Originally Posted by patteeu
Let's take BRC's first graph for example. Is it an unbiased fact to show that data set in isolation or should the context of a larger span of time be shown? The time span selected focuses on Obama's term, which makes sense, but if you look at the months preceding Obama's inauguration (for lack of a better chart I'll use one that projects an unlikely future as well)...
... we see that Obama's term started fairly deep in an employment trough. If anything, it should be easier to create jobs when so much labor is available than it would have been to create jobs at peak employment.
You're joking. You're telling us that it should be easier to create jobs when the economy is tanking. That's what you're saying?

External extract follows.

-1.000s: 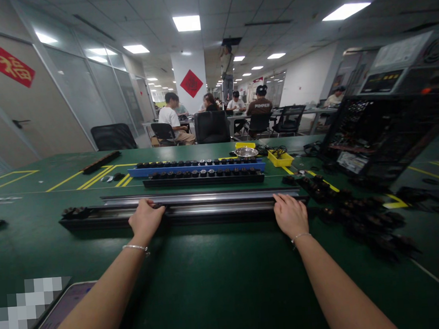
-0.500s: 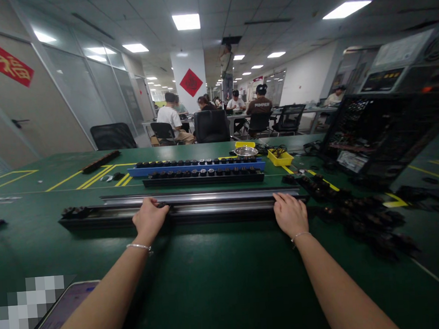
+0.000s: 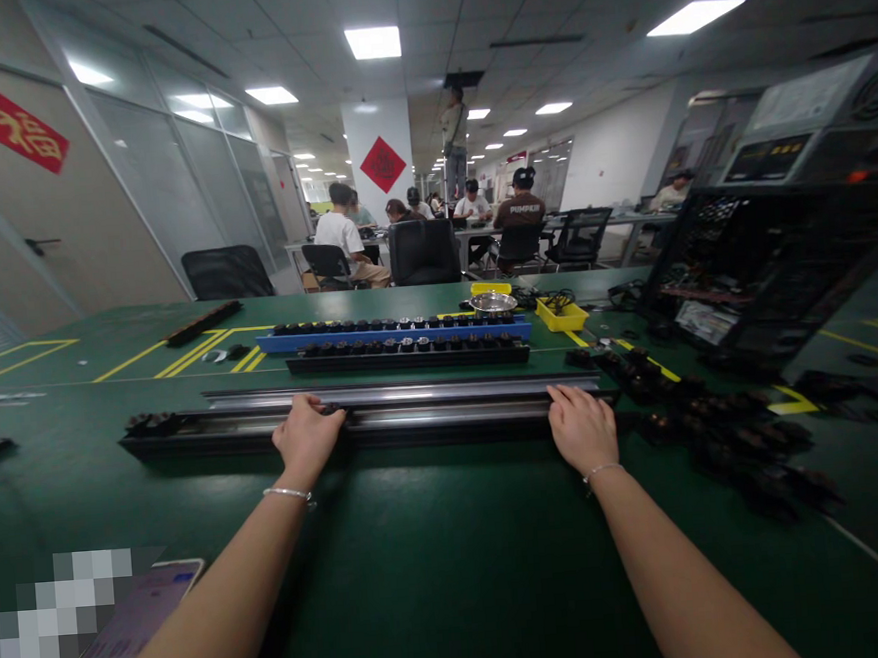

That's patently absurd. When the recovery gets into gear, then yes, jobs will be added quickly. Many factors have kept the recovery in check, however, including troubles in Europe not of Obama's (or any other American's) making, continued off-shoring of jobs, anemic demand, continuing softness in the housing market and across the economy due to the truly devastating impact of the collapse of the housing bubble, and (according to some economists anyway), the Republican refusal to pass another stimulus package, leaving the economy limping along.
Changes in corporate culture are also involved here. In addition to uncertainty due to ongoing high unemployment and relatively soft demand, companies are squeezing more and more out of current workers without giving them significant raises, taking advantage of the high unemployment situation. Despite growing profits, they refuse to hire, which is leaving unemployment stubbornly high.